I was glad to finish middle school, but my transition to high school was also challenging.
In the first two years, I dreaded unstructured times like lunch in the enormous cafeteria. The high
school was large and served a varied population because it was the only traditional public high
school in town, but tracking into CP2, CP1, Honors, and AP courses meant that I did not interact

with many people who were much different from me. Tracked courses did mean I was able to
find an academically minded social group where I fit, but some of my most positive learning
memories are from the CP1 math courses I took. In those classes, I worked in groups with peers
who tended to be less grade-focused than Honors students, leaving us free to collaborate openly.
These are among the most successful cooperative learning experiences I have had to date, and I
aim to take inspiration from that focus on collaboration in my own foreign language classroom.
In high school, I developed into an independent learner and took ownership of my
academic decisions. I realized that languages were one of my primary academic interests, and
decided to take Latin and French simultaneously.

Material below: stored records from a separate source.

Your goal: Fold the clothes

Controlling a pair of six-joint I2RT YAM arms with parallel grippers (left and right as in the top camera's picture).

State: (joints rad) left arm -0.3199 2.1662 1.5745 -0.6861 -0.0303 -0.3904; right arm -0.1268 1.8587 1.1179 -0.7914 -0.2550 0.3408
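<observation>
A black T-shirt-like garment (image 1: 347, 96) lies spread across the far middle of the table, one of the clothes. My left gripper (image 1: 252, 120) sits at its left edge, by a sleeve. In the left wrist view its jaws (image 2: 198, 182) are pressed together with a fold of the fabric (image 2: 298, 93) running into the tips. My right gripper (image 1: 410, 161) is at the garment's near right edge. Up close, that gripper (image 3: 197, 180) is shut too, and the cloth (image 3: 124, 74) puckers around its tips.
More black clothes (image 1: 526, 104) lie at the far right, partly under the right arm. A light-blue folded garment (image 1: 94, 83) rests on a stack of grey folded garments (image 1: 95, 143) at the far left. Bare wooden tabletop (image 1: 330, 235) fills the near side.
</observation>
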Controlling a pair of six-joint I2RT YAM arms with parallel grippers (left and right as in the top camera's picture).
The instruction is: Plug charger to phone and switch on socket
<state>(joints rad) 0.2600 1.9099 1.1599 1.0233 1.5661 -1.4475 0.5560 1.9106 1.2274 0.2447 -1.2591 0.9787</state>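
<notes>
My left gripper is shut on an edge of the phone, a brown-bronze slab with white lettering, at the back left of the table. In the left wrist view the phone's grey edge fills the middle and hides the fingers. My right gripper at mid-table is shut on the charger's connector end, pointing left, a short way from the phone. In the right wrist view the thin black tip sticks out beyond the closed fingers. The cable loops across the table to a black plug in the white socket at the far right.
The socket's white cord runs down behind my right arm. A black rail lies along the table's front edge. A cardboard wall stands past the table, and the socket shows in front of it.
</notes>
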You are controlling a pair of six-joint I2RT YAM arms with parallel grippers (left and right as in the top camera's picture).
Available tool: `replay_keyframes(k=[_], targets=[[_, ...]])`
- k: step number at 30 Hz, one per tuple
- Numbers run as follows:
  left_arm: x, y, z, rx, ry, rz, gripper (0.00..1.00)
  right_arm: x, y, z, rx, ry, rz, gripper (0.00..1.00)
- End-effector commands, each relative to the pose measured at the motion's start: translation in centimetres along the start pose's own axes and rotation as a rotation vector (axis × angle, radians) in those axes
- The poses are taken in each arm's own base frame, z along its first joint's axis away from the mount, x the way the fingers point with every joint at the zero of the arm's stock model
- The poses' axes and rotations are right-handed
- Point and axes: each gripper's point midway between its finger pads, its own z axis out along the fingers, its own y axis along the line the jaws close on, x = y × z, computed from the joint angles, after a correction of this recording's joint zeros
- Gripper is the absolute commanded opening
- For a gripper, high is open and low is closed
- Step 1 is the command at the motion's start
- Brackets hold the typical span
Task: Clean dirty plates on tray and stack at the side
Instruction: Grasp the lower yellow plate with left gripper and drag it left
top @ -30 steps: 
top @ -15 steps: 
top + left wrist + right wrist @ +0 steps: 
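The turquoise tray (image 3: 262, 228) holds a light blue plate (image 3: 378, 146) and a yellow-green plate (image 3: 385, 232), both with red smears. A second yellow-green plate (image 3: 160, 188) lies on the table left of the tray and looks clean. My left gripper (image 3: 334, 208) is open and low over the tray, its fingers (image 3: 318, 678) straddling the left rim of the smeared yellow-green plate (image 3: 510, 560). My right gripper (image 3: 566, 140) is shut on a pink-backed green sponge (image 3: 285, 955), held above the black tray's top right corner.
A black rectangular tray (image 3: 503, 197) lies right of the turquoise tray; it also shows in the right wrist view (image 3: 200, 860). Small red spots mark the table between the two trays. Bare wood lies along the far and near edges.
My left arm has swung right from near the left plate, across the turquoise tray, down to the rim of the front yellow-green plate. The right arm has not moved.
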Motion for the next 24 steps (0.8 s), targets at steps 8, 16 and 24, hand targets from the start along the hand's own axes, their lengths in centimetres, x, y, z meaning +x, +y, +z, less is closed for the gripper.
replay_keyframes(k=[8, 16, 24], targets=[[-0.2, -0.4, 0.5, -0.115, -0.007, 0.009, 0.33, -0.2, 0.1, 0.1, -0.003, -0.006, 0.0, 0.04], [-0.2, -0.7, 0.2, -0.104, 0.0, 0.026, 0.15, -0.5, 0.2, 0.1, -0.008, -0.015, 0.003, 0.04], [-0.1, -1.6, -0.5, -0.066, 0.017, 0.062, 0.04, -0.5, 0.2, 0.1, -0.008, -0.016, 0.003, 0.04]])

In a system that so institutionalizes the content
of education, it is remarkable how little flexibility was required for me to feel excited about
independence: one schedule alteration and I felt in control. I grew to love the puzzle-like quality
of decoding and comparing languages, and the nature of language as a representation of
humanity. In spite of the dull grammar drills and repetitive teaching methods used in many of my
classes, languages fascinated me more and more. However, it wasnt until my college Arabic
courses that I discovered the wonderful combination of my passion for language learning and the
high-quality, innovative language instruction that now inspires me to teach.
As a teacher, my own relative ease with the academic and cultural aspects of school could
easily lead me to assume that all students will feel similar comfort in the classroom. However, as
I walked through the hallways of my high school and tutored students in our peer tutoring
program, I became more aware of the variety in how students experience school. I will maintain
a directed effort to keep variability of student experience at the front of my mind as a teacher, for
every student faces challenges, social, academic, or otherwise, though they may manifest
themselves differently.

I also aim to take inspiration from my positive learning experiences. When I had
exceptional teachers, like in fifth grade or in tenth grade Algebra II, school was inviting and
inspiring. Those teachers knew how to engage in the wild triangle of relations identified by
Joseph McDonald (1992): they valued their relationships with each individual student and with
students collectively, and they also valued the mutual relationship of student and teacher to the
subject, bringing academic learning to a place where it connected everyone in the classroom. The
institutional structures of school and society do not allow all students to experience the ease that
I did as a student, but as a teacher I hope that I can help all of my students feel belonging in a
community of learners. My constantly developing identity as a learner is inextricably tied to my
identity as an educator, and I will be sure to never lose sight of that connection.